As far as origin stories go in the ever-expanding world of AI, Evan Valenti’s Safewaters.AI isn’t a bad one. About five years ago, the SEO specialist was doing AI projects in New York that predicted trends like crime and cancer, and for a bit of light relief, decided to learn to surf in Narragansett. After one session, he saw a news report that eight great white sharks had been tagged right where he’d been surfing. “I began to wonder if we could treat shark attacks like ‘shark crime’ and use similar techniques to forecast the risk for surfers and beachgoers,” Valenti told The Inertia.
The ability to forecast shark risk has, arguably, never been more pressing or more in demand. Last week in Australia, a 39-year-old man was killed by a shark whilst spearfishing on the Great Barrier Reef. This came a few days after another fatal attack on another spearfisherman at a coral reef off Rottnest Island.
As of May 26, there have been 19 shark attacks this year in Australia, six of which were fatal. In January, there had been four bull shark attacks within 48 hours in Sydney. A 12-year-old boy died in Sydney Harbor, whilst well-known surfer Mercury Psillakis was hit at Long Reef. Another shark attack at nearby Manly hours later left a 27-year-old with “life-changing” injuries.

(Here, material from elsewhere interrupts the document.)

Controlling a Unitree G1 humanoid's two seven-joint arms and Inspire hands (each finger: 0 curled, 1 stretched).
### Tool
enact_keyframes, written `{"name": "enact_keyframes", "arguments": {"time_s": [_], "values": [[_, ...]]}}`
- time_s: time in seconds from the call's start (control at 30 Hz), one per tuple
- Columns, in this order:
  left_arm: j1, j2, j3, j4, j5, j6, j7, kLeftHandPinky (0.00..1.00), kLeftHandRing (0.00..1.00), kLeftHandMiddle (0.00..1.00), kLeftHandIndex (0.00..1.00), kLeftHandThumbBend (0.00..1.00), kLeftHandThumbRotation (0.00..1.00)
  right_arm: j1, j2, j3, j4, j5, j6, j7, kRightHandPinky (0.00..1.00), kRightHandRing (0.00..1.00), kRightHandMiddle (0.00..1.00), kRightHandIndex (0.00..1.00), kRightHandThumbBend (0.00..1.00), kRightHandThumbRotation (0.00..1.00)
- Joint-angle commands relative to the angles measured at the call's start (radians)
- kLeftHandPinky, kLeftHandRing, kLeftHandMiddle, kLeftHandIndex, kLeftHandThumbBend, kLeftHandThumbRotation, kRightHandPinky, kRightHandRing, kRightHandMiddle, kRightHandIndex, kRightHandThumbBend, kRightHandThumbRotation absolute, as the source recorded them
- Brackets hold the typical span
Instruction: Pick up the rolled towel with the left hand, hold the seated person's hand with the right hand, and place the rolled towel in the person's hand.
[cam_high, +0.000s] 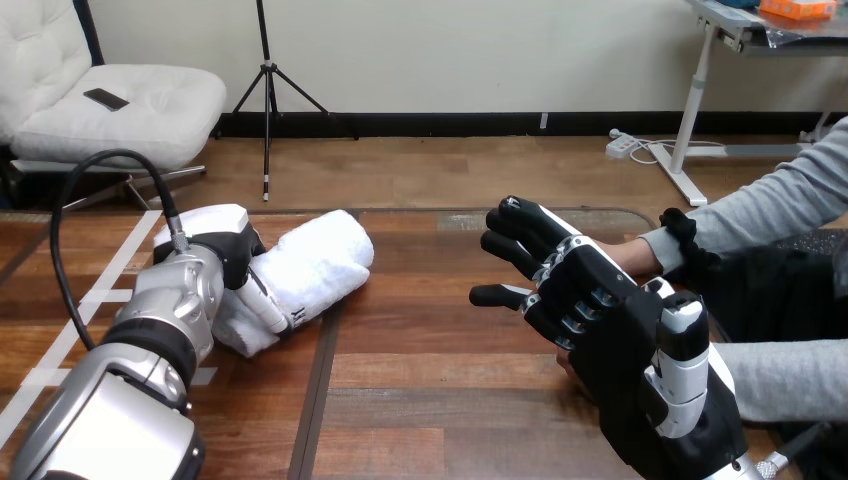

“On our site, our database showed that our app had identified Manly and the surrounding beaches as high risk on the days of those attacks,” said Valenti. “We also successfully forecasted a high shark risk at Boca Grande, on the day of an unfortunate shark attack last June.”
The real-life data followed the theory. He had tested over 1,600 previous attacks over 200 years, and the model had correctly categorized 89 per cent of those days as “high-risk.”

The question is how? In layman’s terms, the platform leverages sophisticated artificial intelligence methods, combining comprehensive historical shark attack records with precise marine weather forecasts to provide reliable shark attack risk assessments.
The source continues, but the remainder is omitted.